Auf das besondere Armutsrisiko für ältere Menschen im ländlichen Raum hat die spanische Landfrauenvereinigung Fademur hingewiesen.

Auf das besondere Armutsrisiko für ältere Menschen im ländlichen Raum hat die spanische Landfrauenvereinigung Fademur hingewiesen.

Landbewohner in einem Alter von mehr als 65 Jahren seien eine der „verwundbarsten“ Gruppen der spanischen Gesellschaft, stellte die Landfrauenverinigunge Fademur in einer Pressemeldung am vergangenen Donnerstag fest. Diese erlebten in den Dörfern „Verlassenheit“.

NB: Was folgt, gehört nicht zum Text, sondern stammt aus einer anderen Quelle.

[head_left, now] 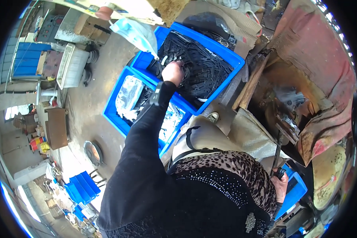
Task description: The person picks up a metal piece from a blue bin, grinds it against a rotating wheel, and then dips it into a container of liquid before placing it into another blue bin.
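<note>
Black strips [210, 71] seemingly beneath left hand [173, 73]

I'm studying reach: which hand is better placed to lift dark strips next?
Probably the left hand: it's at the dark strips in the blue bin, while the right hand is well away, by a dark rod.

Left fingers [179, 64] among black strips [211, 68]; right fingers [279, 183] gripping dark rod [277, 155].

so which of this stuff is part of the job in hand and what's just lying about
Likely in use:
- black strips, at the left grip
- large blue bin holding them
- dark rod, at the right grip

Apparently just lying about:
- white tub
- round pan on the floor
- brown cabinet
</note>
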Demonstrator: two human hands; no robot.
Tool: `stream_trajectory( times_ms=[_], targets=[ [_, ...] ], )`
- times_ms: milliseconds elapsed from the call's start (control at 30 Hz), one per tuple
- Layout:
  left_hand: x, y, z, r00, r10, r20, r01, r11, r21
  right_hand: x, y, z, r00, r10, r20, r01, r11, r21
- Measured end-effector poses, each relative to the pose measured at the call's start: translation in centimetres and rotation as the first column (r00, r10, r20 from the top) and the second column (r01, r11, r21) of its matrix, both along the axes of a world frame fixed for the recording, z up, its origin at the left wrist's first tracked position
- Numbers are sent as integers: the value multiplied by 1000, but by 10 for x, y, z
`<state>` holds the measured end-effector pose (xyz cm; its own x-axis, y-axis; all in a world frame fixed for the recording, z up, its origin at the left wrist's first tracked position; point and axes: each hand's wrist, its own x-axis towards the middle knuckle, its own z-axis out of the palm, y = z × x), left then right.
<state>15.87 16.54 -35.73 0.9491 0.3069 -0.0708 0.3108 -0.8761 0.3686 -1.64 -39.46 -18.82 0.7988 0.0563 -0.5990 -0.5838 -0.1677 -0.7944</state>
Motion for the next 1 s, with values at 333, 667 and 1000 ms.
stream_trajectory(
  times_ms=[333, 667, 1000],
  targets=[
    [-134, 57, 3, 810, 453, 373, -432, 890, -143, 9, -8, -7, 996, 92, 3, -92, 996, 0],
    [-133, 26, 18, 800, 310, 513, -335, 941, -47, 13, -12, -11, 996, 77, -55, -77, 997, -6],
    [72, 38, -40, 884, 450, 125, -428, 888, -170, 2, -3, -4, 999, 0, -36, -1, 999, -39]
  ],
)
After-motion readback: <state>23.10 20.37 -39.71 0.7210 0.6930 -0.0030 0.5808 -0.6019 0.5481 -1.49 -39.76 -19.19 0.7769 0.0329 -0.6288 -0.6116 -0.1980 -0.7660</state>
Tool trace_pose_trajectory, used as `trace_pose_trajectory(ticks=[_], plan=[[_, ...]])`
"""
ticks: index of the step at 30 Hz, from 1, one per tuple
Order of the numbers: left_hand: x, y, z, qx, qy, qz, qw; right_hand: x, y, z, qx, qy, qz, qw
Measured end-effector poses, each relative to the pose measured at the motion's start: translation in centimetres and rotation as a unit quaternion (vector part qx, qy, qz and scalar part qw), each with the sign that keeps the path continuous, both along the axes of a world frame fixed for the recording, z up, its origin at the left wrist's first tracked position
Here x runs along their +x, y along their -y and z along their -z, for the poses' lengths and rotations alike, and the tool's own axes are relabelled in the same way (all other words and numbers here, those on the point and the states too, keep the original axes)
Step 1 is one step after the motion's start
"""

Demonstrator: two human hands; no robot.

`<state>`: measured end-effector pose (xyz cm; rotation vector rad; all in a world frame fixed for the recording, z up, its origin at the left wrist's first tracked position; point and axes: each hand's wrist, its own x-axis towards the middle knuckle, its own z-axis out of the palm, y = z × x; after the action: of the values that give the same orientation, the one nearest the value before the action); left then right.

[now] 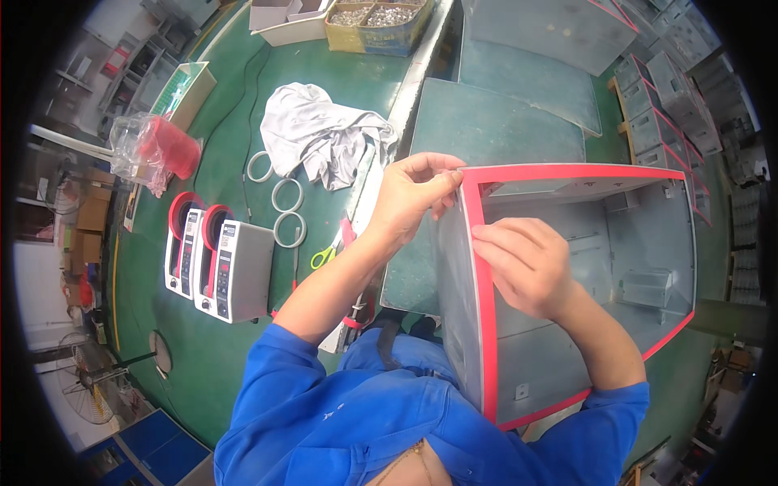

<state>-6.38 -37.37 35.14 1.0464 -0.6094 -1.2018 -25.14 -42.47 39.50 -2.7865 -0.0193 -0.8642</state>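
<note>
A grey metal cabinet [463,324] stands open-topped in front of me on the right, its rim lined with red tape [486,340]. At its far left corner my left hand [409,194] is closed, thumb and index finger pinching the end of the tape. My right hand [531,263] has its fingers pressed together on the tape strip along the left rim, a little nearer than the corner. What lies under the right fingertips is partly hidden. Inside the cabinet sits a small clear bracket-like piece [648,287].
Left on the green surface are two white tape dispensers [243,271], rolls of pale tape [288,196], yellow-green scissors [322,257] and a grey cloth [312,130]. Beyond are a divided box of small metal parts [389,40] and a bagged red roll [174,150]. More cabinets [660,121] stand far right.
</note>
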Motion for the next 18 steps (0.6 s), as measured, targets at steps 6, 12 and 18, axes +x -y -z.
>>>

Unter anderem aufgrund der Abwanderung junger Menschen in die Städte seien auf dem Land nämlich inzwischen 28% der Bevölkerung älter als 65 Jahre, im Vergleich zu 18% in den städtischen Gebieten. Hinzu komme ein Abbau der Infrastruktur, der auf dem Land bereits seit langem andauere.

Mangel an medizinischer Hilfe

Vielerorts gebe es heute einen Mangel in der Versorgung mit Dienstleistungen, auch mit medizinischer Hilfe und Pflege, berichtete Fademur. Schliesslich müssten die älteren Landbewohner mit „Elendsrenten“ auskommen. Ihre Alterseinkünfte seien im Durchschnitt 41% niedriger als die von Stadtbewohnern im Ruhestand.

Die Folge sei ein um 35% höheres Armutsrisiko. Dieses hätten Frauen auf dem Land - wegen der „historischen Unsichtbarkeit ihrer Arbeit“ - weitaus häufiger zu tragen als Männer. Fademur will mit speziellen Projekten die Lebenslagen älterer Menschen im ländlichen Raum verbessern. So bemüht sich die Vereinigung unter anderem um eine Sensibilisierung für das Thema und baut außerdem ein Freiwilligennetzwerk zur Unterstützung dieser Bevölkerungsgruppe auf.